There will be five new seats in the House of Commons, and the Liberals have little hope of winning four of them. If they lose the fifth, it will probably mean they’ve lost the election.

Based on the results of the 2021 census, provincial electoral boundary commissions have completed the work of adjusting riding boundaries to account for rising and shifting populations, and submitted their final reports to the chief electoral officer. Any election called after April 22 will use the new map of the House, which will grow from 338 to 343 seats.

Three of the new ridings are in Alberta. British Columbia and Ontario get one each. All of the other provinces keep their current representation.

The changes in Ontario are the most interesting. That province’s boundary commission concluded that, to minimize disparities in the population size of each riding, Northern Ontario and Toronto each needed to lose one seat.

Toronto? Isn’t the city growing, with all those new condo towers in the downtown? The city’s population did grow, by 6.9 per cent between 2011 and 2021. But the rest of the province grew by 11.7 per cent in those years.

In order to keep riding populations as close as possible to the quota of 116,590 people per riding, Northern Ontario – which grew by only 2.8 per cent – needed to go from 10 seats to nine, and Toronto from 25 to 24, with a total of three new seats added to the 905 (the ring of burgeoning cities surrounding Toronto named after its first area code).
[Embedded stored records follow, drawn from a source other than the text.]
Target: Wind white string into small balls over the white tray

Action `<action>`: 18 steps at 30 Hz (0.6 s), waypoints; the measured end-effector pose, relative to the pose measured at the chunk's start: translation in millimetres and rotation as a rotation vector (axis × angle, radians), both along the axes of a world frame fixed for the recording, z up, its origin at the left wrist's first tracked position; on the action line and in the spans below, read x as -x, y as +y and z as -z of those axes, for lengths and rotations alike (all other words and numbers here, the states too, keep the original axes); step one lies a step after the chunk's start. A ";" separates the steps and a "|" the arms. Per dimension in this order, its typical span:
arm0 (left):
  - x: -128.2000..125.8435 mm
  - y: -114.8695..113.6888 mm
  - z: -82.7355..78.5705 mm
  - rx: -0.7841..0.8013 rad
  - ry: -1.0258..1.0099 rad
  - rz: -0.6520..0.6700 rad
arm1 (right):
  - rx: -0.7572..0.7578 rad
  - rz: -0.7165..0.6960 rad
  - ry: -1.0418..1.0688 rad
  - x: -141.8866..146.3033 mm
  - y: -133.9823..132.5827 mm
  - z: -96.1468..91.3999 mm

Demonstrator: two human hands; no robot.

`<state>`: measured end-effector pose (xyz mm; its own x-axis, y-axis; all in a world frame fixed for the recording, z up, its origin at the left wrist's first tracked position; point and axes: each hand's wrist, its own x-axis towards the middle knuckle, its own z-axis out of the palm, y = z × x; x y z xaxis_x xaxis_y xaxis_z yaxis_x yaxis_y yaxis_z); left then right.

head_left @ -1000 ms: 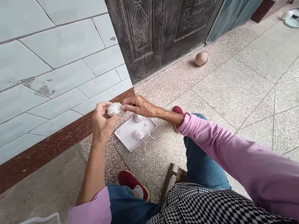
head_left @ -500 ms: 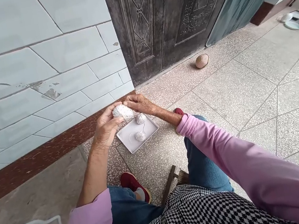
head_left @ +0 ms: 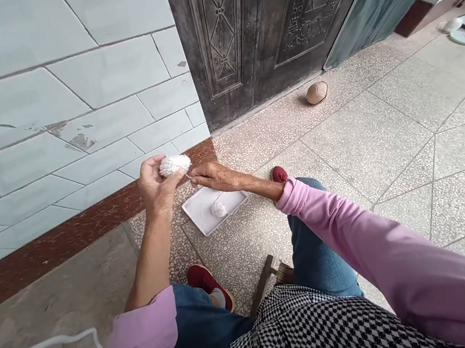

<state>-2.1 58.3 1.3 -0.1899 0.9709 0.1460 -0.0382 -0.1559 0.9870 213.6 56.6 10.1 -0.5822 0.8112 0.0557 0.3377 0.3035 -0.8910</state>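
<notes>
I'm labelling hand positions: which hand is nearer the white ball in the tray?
Right. The right hand is over the far edge of the tray, beyond the white ball; the left hand is farther off to the left, holding a white bundle.

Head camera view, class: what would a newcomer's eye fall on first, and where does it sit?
Probably the fluffy white bundle in the left hand, near the picture's centre, with a thin strand running to the right hand. Just below, a white yarn ball lies in a shallow tray on the floor. The dark carved door looms at the top.
</notes>
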 end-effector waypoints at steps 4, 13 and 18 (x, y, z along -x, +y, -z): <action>3.7 -8.8 -5.6 0.020 0.242 0.078 | 0.004 0.081 0.023 -5.6 2.0 -8.1; 8.3 -21.5 -24.9 0.209 0.088 0.466 | 0.046 0.177 0.222 -18.4 12.8 -16.5; 8.9 -22.6 -24.0 0.296 -0.042 0.594 | 0.144 0.215 0.203 -18.0 2.4 -29.7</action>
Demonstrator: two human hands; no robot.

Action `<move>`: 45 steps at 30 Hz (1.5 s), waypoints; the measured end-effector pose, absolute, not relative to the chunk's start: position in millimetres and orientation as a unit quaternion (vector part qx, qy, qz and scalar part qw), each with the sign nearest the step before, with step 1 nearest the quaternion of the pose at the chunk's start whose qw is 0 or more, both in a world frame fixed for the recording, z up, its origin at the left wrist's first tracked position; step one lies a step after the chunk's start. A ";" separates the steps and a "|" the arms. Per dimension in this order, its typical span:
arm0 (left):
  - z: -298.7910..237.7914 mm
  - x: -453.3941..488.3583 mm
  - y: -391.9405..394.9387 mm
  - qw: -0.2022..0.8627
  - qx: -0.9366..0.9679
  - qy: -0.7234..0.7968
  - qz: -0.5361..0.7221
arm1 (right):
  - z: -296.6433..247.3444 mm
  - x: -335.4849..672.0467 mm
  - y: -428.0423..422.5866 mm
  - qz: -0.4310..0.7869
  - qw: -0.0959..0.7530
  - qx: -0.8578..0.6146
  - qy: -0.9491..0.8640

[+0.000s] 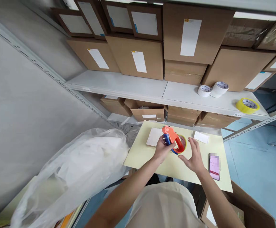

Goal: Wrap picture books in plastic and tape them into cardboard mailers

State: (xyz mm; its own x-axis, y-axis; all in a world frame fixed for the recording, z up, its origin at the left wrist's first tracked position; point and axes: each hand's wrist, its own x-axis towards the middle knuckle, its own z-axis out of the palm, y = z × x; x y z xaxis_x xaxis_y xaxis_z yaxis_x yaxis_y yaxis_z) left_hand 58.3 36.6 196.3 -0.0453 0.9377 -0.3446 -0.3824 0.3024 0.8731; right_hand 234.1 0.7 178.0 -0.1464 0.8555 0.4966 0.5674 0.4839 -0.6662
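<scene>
My left hand [162, 148] is closed around the handle of an orange and blue tape dispenser [173, 139] that carries a roll of yellowish tape, held just above a pale yellow table [149, 158]. My right hand [194, 154] hovers open beside the dispenser's right side, fingers spread, holding nothing. A white flat packet [154, 136] lies on the table behind the dispenser, partly hidden by my left hand. A smaller white label [201, 137] lies to the right of it.
A phone [214, 166] lies on the table's right side. A big clear plastic bag [81, 171] bulges at the left. Shelves behind hold cardboard boxes [138, 57], two white tape rolls [212, 89] and a yellow roll [247, 105]. An open carton [247, 209] stands at the lower right.
</scene>
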 end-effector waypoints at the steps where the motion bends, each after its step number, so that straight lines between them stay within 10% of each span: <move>1: 196.2 56.1 44.4 0.647 0.285 0.489 0.511 | 182.4 237.6 8.3 0.224 0.442 -0.504 -0.707; 7: 215.2 54.7 115.7 0.583 0.406 0.442 0.548 | 206.7 239.8 73.0 0.474 0.473 -0.471 -0.574; 14: 250.3 64.8 236.3 0.449 0.590 0.393 0.543 | 249.0 238.2 175.5 0.392 0.555 -0.484 -0.551; 24: 255.5 94.8 338.1 0.538 0.618 0.333 0.466 | 249.6 263.3 255.2 0.212 0.481 -0.633 -0.569; 35: 204.8 -7.4 213.8 0.450 0.613 0.401 0.511 | 210.5 236.5 167.4 0.116 0.547 -0.655 -0.508; 45: 42.9 -119.7 86.8 0.588 0.424 0.595 0.348 | 32.5 198.4 2.7 0.375 0.311 -0.706 -0.514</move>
State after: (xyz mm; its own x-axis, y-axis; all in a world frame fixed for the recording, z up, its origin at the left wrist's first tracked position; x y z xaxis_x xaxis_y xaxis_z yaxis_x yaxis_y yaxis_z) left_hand -119.7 86.8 42.9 0.0506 0.9134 -0.4040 0.0963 0.3982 0.9122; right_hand 198.4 2.7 32.5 0.1902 0.9591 -0.2097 0.4916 -0.2779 -0.8253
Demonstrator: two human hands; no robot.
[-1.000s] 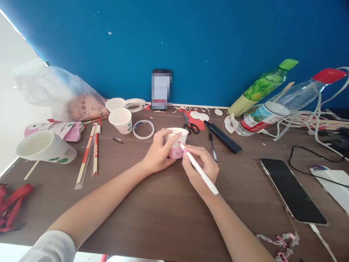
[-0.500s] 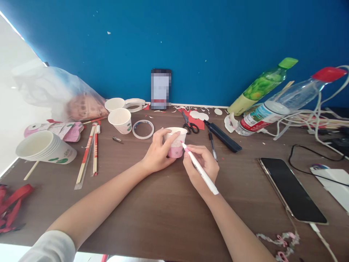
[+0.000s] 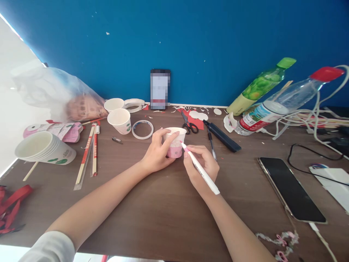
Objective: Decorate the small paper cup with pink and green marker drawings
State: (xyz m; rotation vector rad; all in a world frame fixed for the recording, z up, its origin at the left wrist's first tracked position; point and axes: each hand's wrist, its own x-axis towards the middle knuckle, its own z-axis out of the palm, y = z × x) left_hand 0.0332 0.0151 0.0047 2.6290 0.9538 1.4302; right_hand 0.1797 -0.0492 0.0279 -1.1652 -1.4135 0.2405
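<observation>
My left hand (image 3: 158, 151) grips a small paper cup (image 3: 176, 149) from its left side, thumb and fingers at the rim and wall. Pink colours the lower part of the cup, and its upper part is white with faint outlines. Between the fingers of my right hand (image 3: 205, 165) is a white marker (image 3: 203, 173) with a pink tip. That tip meets the cup's right side, or lies very close to it. Just behind the cup are black-handled scissors (image 3: 191, 126) and a piece of red paper (image 3: 198, 123).
Two paper cups (image 3: 120, 120), a tape roll (image 3: 142, 129) and wrapped chopsticks (image 3: 85, 156) lie left. A stack of cups (image 3: 45, 148) stands farther left. Rightward are a black case (image 3: 224, 136), a pen (image 3: 212, 145), two bottles (image 3: 263, 115) and a phone (image 3: 291, 189). Another phone (image 3: 160, 89) leans on the wall.
The whole view has shifted very slightly. Both hands keep the same hold on the cup and the marker.
</observation>
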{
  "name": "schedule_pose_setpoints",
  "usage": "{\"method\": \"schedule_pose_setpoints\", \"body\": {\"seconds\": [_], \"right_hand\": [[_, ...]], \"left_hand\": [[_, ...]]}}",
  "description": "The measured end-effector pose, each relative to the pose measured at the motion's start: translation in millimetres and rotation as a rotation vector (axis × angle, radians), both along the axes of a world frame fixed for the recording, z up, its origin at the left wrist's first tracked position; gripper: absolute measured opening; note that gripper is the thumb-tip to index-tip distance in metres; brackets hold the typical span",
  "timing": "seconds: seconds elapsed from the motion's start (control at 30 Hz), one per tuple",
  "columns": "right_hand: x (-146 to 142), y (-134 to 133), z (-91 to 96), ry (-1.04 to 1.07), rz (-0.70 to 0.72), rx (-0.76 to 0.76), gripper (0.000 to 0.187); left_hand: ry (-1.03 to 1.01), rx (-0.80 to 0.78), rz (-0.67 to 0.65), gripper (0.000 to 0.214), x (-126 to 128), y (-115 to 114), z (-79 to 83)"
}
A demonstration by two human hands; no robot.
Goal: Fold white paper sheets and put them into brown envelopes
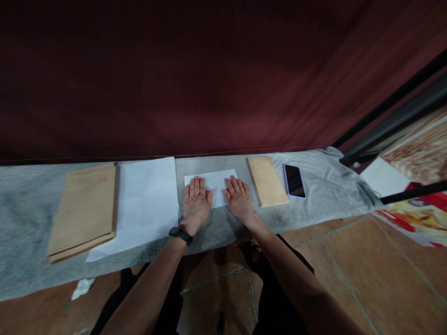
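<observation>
A small white sheet of paper (218,186), perhaps folded, lies on the grey cloth in front of me. My left hand (197,201) rests flat on its left part, fingers stretched forward. On the right part lies my right hand (239,199), also flat with the fingers extended. Both palms cover some of the paper, and neither hand grips anything. Close to the right hand is a brown envelope (268,181). Left of my left hand, large white sheets (148,200) lie partly under a stack of big brown envelopes (85,204).
A phone (294,181) with a dark screen lies right of the small envelope. Grey cloth (324,186) covers the long narrow surface, with a dark red curtain (223,93) behind it. A black metal frame (394,107) and a colourful box (419,216) stand at the right.
</observation>
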State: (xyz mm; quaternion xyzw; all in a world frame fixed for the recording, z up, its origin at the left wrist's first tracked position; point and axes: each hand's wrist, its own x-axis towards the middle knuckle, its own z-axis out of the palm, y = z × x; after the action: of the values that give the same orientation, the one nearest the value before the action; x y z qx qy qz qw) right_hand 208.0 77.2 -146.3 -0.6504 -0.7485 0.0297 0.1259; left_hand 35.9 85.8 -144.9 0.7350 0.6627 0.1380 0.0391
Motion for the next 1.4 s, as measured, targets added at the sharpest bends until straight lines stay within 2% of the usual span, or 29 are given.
{"method": "schedule_pose_setpoints", "body": {"seconds": [0.57, 0.7, 0.8, 0.87, 1.0, 1.13, 1.23, 1.4], "right_hand": [[19.8, -3.0, 2.1, 0.034, -0.069, -0.032, 0.056], [22.9, -3.9, 1.2, 0.047, -0.109, -0.019, 0.056], [22.2, -3.7, 4.7, 0.076, -0.125, 0.014, 0.057], [18.6, -3.4, 9.3, 0.109, -0.083, 0.031, 0.058], [1.7, -5.7, 17.4, 0.202, 0.094, 0.013, 0.058], [-21.3, -11.2, 15.9, 0.280, 0.239, -0.028, 0.059], [-31.5, -12.6, 11.1, 0.301, 0.265, -0.064, 0.058], [-29.7, -11.1, 6.3, 0.236, 0.220, -0.063, 0.058]], "left_hand": [[-0.084, -0.012, 0.065, 0.066, -23.5, -4.4, -1.9], [-0.079, 0.041, 0.052, 0.064, -25.2, -6.6, -0.6], [-0.060, 0.118, -0.010, 0.063, -21.4, -11.8, 2.7], [-0.051, 0.140, -0.082, 0.062, -15.2, -17.6, 3.9], [-0.060, 0.096, -0.186, 0.061, 2.1, -30.7, -0.9], [-0.036, 0.077, -0.290, 0.061, 12.6, -38.8, -8.0], [-0.014, 0.051, -0.320, 0.065, 13.9, -40.1, -8.5], [0.025, -0.005, -0.235, 0.065, 12.7, -38.3, -4.8]]}}
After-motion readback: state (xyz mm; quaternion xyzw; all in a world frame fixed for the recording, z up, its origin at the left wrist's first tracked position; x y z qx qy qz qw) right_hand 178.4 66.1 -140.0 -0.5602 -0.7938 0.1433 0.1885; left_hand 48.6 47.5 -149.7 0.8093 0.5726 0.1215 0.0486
When the commissioners first proposed taking a seat from Toronto, politicians and residents complained that the city was too diverse and too economically important to lose a seat. But the commissioners noted “these arguments apply with equal or greater weight to constituencies surrounding Toronto, which are on average faster-growing, similarly diverse, and economically dynamic.”

The Liberals took every seat in Toronto in the last election. In the next election, the party will lose a seat the day the writs are issued.

The party will also be challenged in Northern Ontario. Liberal MP Anthony Rota is retiring, and the Conservatives believe changes to riding boundaries in the region work in their favour. (Notwithstanding the lost seat, Northern Ontario is still overrepresented in the House. Its vast size and the presence of Indigenous and francophone communities earn it special consideration.)

The Liberals could win the three new 905 seats. One is in Brampton, one in the Milton area and one is a partly rural riding on the northeastern edge of the region.

But the 905 tends to vote largely as a block, and for decades it has chosen the party that ends up forming government. The Liberals dominated the 905 in the elections of 2015, 2019 and 2021. If Conservative Leader Pierre Poilievre becomes prime minister, it will likely be because he turned the 905 from red to blue, as Stephen Harper did when the party won a majority government in 2011.

The additional British Columbia seat is located in the fast-growing southeastern Interior of the province, a region typically fought over between the NDP and the Conservatives. As for the three new seats in Alberta – two in the Calgary area, one in the Edmonton area – it’s never good news for the Grits when that Tory stronghold gets more representation.

So in the next federal election, assuming it is called after April, the Liberals will start out with a lost Toronto seat, will be fighting to hold onto what they have in Northern Ontario and will have no real prospect of winning any of the four new seats in the West.

As for the 905′s three new seats, the Liberals will win the election if they win them, and lose the election if they lose them.

At this point, it would simply be cruel to mention where the party stands in the polls.